PROBLEM DESCRIPTION: In the records below, work out how many lines hold the word "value". Report the number alone.

EXERCISE INPUTS:
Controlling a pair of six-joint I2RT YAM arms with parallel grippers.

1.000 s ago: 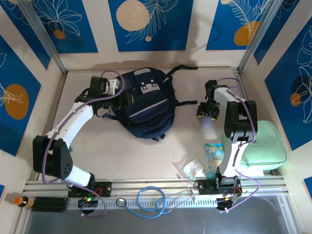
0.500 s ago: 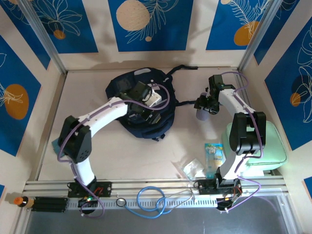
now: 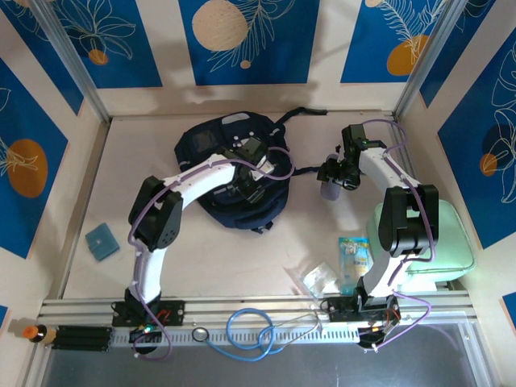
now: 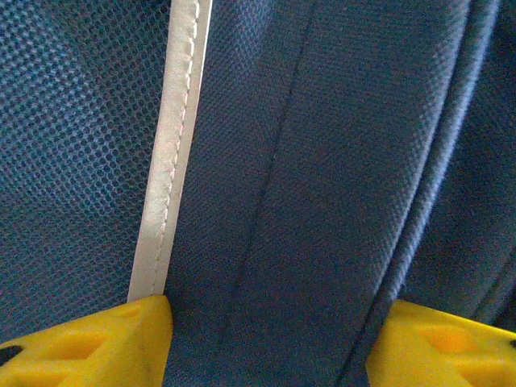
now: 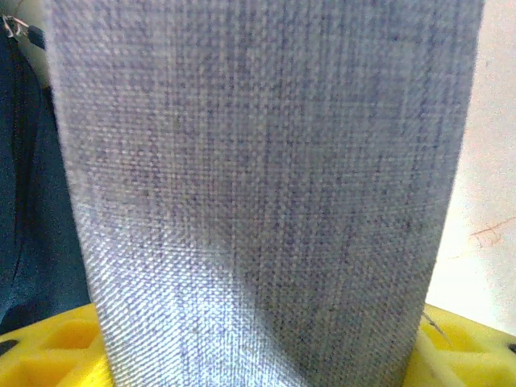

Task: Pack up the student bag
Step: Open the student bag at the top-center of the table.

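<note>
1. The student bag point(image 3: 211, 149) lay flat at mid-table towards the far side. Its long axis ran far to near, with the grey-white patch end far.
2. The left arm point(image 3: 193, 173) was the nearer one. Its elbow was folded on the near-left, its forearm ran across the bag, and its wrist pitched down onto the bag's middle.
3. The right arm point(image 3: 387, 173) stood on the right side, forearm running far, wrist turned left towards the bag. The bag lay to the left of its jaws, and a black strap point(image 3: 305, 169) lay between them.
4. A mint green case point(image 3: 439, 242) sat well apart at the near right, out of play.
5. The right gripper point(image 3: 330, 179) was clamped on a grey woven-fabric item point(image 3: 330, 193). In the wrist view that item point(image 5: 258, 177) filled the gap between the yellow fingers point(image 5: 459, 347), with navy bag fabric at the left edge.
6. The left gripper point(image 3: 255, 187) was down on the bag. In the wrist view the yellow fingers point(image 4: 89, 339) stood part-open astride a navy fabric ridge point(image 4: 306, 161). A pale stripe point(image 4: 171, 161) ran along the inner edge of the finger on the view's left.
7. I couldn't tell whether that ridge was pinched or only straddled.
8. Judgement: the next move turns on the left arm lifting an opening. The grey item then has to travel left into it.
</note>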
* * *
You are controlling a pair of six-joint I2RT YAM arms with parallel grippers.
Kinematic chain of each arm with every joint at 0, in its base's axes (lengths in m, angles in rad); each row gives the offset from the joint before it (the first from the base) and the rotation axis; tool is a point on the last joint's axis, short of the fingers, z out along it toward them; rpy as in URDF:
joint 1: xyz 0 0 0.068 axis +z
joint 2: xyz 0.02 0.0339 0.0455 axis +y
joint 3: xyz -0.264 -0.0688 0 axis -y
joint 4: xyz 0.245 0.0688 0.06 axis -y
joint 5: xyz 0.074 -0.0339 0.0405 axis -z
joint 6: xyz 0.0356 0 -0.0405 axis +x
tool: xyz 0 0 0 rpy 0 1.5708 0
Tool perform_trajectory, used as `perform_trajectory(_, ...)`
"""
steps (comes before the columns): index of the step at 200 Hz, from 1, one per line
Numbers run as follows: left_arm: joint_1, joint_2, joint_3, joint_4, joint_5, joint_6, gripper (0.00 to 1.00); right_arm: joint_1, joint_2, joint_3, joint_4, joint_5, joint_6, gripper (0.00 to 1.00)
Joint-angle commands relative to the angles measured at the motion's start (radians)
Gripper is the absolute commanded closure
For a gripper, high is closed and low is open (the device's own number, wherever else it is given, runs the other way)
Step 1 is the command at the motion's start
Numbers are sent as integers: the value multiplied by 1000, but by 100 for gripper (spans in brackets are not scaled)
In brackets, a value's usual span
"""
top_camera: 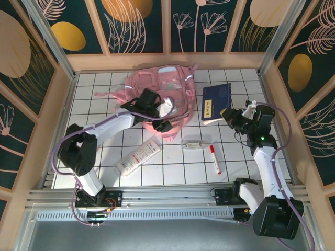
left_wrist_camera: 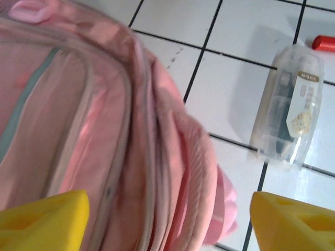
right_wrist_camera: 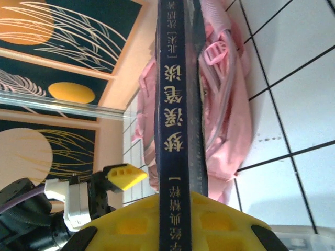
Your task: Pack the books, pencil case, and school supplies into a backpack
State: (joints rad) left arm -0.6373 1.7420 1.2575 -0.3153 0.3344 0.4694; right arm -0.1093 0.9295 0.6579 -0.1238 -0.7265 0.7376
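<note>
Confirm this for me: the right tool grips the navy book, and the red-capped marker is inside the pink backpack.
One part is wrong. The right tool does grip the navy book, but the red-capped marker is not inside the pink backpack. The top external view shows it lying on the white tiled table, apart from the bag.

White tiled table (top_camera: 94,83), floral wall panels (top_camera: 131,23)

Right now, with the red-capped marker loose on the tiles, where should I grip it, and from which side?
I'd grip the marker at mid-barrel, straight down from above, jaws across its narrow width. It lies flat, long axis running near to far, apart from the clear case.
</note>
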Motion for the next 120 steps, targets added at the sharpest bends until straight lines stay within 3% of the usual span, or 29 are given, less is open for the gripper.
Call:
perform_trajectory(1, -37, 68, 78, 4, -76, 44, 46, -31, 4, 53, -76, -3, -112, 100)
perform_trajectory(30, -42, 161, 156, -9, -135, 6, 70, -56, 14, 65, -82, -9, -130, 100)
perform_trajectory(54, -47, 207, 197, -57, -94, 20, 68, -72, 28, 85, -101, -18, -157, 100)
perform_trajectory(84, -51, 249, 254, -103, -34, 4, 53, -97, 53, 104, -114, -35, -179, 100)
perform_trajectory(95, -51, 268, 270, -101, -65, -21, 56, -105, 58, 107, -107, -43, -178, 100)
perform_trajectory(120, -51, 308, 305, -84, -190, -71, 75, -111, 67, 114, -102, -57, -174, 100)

RESULT OF THE TASK: 2